And I’m back for more #GreatHallowTweet. BOO!!! Do check out my fellow ghoulish frighteners in crime on the left sidebar (look for the pumpkin!). Get some inspiration from them this Halloween season — trust me, they have lots of wonderful stuff for you!
As for today here at Gourmeted, I bring you: Mummified Sweet Potatoes! Yes, it’s all about the mummies. I love the cute side of mummies. I love wrapping things, especially gifts. I like wrapping food in crunch. I like wrapping, period. Wrapping means surprises, and I sure do love those.
Goodness, do I sound drunk from sweet potatoes? Perhaps.
This Halloween snack was borne out of necessity almost. Deep fried sweet potatoes with sugar were my favorite after-school snack, an indulgence I get 8 times out of ten when I beg our helpers to make them for me us. When you’re a kid, you get a lot of things for free, with a smile, too. These days, my taste buds (and hips) aren’t too fond of deep fried, but the fact remains that I have never successfully baked sweet potato fries or wedges that are crispy on the outside as the deep fried goodness. They become limp faster than burn my mouth from fresh-out-of-the-oven sweet potatoes. [Never do that, promise me, please.]
Enter Phyllo Dough, which in my book, will always pack a crunch when you need it! You see, there’s a bit of a phyllo-mena here in the household. I’ve been on a filo kick lately because they are so darn handy with food, be it sweet or savory, snack or main meal. It’s a perfectly sane idea to keep a box or two in the freezer, just as you would do for butter. What, you don’t do that? :)
This sweet and healthy snack is easy to do, all you need are:
- 1 medium sweet potato
- 2 tablespoons of melted butter
- 2 t0 3 tablespoons of brown or demerara sugar (depending on how sugary you want it to be)
- 2 sheets of phyllo dough. for every medium size sweet potato
You can double this recipe, just use the 2 butter, 2 (or 3) sugar 2 phyllo ratio and you’ll be fine.

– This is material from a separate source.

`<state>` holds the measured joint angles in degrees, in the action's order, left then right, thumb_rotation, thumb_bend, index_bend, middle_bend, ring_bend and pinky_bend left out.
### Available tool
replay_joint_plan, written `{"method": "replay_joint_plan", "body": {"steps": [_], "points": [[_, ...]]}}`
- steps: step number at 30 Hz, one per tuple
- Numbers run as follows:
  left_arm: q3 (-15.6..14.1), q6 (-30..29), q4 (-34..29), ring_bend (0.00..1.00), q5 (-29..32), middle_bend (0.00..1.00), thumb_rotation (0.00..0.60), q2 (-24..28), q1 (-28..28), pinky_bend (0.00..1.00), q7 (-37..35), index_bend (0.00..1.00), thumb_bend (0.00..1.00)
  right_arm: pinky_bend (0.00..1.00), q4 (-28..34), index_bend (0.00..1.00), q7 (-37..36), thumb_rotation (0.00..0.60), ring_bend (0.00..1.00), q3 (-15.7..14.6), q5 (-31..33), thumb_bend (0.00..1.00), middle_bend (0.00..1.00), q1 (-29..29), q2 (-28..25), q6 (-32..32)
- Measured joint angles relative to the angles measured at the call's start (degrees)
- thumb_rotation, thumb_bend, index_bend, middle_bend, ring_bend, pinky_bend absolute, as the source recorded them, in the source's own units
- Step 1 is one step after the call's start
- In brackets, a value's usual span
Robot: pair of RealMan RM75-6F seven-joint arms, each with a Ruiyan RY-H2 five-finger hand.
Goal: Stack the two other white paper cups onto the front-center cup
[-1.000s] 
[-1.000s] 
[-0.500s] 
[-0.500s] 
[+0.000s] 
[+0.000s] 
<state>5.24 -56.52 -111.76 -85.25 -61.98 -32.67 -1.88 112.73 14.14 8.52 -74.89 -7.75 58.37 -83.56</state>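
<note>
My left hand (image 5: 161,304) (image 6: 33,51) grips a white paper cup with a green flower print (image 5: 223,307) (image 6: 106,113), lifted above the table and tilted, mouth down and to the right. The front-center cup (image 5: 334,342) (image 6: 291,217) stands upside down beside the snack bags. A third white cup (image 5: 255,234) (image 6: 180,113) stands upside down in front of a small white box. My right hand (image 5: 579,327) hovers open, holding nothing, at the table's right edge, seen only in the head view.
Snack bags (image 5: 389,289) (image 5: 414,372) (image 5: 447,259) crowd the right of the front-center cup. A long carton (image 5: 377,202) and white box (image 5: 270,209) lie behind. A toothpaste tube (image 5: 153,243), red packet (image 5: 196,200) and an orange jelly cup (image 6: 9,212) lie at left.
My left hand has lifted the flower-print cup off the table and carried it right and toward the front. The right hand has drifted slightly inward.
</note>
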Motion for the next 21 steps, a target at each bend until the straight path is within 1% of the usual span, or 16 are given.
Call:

Oven is preheated to 400°F and potato pieces are baked 10 minutes, turned, then baked for another 15 minutes. Easy enough, right? The construction is the tricky part, but I was able to do everything under an hour, including the baking time and even while shooting photos. Once you get into the groove, there’s no stopping the mummy production line.
Here’s how I did each piece:
Cut the sweet potato into wedges or a-little-fatter-than-fries size (half an inch x a quarter inch is perfect) and place in a bowl.

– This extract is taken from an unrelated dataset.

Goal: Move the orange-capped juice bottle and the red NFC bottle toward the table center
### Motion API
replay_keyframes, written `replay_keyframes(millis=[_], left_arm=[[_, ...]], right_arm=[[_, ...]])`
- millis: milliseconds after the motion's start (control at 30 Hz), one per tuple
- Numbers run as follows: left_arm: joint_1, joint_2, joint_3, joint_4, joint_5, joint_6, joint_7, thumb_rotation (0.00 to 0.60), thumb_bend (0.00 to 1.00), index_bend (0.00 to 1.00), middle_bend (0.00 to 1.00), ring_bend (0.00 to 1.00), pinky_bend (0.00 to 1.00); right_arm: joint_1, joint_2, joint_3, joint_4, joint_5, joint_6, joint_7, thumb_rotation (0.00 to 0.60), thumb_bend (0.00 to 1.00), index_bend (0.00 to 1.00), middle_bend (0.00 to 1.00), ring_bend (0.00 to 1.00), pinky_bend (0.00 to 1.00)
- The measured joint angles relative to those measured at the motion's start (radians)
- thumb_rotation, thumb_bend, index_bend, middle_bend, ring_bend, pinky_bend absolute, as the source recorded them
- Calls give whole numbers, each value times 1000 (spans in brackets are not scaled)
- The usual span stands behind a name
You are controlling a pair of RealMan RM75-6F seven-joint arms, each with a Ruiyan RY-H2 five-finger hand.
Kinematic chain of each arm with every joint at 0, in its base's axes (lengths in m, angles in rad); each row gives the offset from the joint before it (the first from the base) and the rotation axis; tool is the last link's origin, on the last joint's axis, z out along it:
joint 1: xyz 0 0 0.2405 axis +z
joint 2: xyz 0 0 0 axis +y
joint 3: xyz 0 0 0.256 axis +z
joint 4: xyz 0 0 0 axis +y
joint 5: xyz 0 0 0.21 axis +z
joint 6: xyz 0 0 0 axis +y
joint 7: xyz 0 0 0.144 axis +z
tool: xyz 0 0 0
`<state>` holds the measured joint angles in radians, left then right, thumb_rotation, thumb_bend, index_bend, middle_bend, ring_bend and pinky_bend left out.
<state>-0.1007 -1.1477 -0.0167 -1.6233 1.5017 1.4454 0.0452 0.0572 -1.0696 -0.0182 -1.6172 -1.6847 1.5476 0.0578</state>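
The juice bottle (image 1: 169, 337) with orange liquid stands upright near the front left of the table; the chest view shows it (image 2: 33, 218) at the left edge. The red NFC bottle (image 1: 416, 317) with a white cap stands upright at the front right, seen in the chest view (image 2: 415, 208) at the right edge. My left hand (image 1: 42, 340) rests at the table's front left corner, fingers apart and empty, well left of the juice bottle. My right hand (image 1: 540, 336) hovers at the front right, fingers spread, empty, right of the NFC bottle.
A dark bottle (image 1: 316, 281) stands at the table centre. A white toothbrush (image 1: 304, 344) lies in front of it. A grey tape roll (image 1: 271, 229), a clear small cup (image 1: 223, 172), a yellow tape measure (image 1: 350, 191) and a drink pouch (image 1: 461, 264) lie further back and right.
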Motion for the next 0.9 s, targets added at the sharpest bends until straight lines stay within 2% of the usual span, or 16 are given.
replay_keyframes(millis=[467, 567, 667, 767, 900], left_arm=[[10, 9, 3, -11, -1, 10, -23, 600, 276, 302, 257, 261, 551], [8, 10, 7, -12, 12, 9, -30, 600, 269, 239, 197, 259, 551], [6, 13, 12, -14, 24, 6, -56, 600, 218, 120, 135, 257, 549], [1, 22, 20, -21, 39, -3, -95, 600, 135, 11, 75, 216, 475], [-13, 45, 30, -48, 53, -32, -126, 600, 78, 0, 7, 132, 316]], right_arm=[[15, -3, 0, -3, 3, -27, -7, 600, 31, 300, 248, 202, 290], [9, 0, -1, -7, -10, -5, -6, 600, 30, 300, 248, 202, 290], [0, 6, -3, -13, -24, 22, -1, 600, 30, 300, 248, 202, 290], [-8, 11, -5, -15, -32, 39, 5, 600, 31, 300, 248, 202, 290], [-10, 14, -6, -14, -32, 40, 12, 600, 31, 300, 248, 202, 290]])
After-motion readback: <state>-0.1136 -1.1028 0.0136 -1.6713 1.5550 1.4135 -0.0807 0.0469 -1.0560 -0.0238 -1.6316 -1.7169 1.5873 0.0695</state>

Lightly brush half a sheet of phyllo dough with butter, fold, then butter the exteriors, and cut into 16 strips. Sprinkle or rub each strip with sugar.
Use the remaining butter to toss the wedges in.
Fold each phyllo strip in half, lengthwise, and wrap around each piece of sweet potato.
Just tuck the beginning of the strip by overlapping after the first turn.
Tuck the end underneath the strip looping before it.
Just a little push would do. The tine of a fork could help, too. And there you have it, one mummy!
Place on a baking/cookie sheet lined with parchment paper.
And bake for 10 minutes in an oven preheated to 400°F.
Turn each piece, exposing the caramel-y side and bake for another 15 minutes.
For bulkier pieces, wrap them twice with phyllo for that extra crunch and finger-food stability if you’re serving it for a party.
The good news is, the crunch of the phyllo stays for hours. Mmm!!!